### TASK PROMPT
Look for "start" in every line of the listing. Copy the lines that have it.
::::::
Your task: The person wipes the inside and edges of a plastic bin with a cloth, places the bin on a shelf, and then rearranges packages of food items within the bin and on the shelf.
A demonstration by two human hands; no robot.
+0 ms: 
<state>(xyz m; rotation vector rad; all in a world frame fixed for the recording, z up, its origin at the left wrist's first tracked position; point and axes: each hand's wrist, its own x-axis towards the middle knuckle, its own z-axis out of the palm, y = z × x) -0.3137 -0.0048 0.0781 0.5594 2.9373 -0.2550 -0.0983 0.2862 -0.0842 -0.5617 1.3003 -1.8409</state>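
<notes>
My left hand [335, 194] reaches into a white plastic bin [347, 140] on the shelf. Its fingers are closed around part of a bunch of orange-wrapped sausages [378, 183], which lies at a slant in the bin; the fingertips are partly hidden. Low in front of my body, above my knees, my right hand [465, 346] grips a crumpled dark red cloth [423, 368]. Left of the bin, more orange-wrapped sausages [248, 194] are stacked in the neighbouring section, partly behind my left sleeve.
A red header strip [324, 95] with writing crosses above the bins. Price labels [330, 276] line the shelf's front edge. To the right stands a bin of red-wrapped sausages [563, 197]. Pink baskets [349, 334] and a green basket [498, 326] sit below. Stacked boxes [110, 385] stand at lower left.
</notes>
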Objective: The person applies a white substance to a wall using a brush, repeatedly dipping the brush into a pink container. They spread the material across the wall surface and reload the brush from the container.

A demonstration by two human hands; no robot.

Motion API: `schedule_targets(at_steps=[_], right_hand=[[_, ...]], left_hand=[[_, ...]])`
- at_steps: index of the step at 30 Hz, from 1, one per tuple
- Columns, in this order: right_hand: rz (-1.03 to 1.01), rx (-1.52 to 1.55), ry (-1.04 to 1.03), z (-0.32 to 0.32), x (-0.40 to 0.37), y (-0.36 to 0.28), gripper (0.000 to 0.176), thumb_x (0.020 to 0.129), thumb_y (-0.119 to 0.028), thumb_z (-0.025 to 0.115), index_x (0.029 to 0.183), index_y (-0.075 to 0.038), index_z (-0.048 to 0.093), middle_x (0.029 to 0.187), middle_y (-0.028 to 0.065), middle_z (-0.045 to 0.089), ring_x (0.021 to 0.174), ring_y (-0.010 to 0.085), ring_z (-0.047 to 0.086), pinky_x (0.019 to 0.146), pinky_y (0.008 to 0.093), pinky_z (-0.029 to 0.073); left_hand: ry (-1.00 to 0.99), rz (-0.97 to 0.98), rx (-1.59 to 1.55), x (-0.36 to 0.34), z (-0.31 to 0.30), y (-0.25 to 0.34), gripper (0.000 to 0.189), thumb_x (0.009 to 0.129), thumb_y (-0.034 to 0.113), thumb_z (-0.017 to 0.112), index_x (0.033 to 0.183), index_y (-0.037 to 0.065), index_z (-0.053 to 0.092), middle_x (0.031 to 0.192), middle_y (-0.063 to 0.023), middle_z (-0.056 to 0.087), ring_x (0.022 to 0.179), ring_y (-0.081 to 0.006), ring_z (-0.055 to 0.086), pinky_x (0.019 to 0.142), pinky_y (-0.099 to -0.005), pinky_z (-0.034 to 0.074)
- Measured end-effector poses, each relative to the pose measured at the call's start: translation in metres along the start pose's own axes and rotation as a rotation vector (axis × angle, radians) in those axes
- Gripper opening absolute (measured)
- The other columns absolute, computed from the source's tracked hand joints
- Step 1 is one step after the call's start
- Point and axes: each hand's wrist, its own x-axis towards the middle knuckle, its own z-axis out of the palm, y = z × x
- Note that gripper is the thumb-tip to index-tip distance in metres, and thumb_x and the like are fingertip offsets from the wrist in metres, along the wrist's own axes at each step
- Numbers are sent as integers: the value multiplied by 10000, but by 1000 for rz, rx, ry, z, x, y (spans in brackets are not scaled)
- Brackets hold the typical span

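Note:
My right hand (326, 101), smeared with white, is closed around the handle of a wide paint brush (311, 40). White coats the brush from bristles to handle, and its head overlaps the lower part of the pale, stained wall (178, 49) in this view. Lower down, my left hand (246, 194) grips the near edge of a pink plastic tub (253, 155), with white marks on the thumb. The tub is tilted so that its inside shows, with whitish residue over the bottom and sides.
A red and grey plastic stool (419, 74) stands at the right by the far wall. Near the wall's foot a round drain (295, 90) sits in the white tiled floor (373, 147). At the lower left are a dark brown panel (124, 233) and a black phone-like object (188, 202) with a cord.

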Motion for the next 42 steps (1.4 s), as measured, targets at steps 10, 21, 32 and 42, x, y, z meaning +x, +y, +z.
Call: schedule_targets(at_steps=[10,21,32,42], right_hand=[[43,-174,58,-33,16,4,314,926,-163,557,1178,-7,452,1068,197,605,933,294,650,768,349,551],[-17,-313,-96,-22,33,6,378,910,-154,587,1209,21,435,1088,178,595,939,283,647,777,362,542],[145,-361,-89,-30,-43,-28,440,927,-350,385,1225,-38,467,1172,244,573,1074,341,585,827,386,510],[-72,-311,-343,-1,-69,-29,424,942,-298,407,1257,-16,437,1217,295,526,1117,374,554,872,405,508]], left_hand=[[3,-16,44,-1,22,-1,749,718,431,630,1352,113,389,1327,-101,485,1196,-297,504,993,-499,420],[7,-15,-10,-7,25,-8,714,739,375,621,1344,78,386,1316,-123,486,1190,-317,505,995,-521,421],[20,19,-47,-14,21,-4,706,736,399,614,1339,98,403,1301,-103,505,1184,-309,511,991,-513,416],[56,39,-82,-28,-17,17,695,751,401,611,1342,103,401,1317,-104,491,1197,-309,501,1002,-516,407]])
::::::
### RESULT FOR THIS EXERCISE
- Measured end-effector poses, each relative to the pose measured at the call's start: translation in metres along the start pose's own axes and rotation as a rotation vector (axis × angle, radians) in those axes
- Step 1 is one step after the call's start

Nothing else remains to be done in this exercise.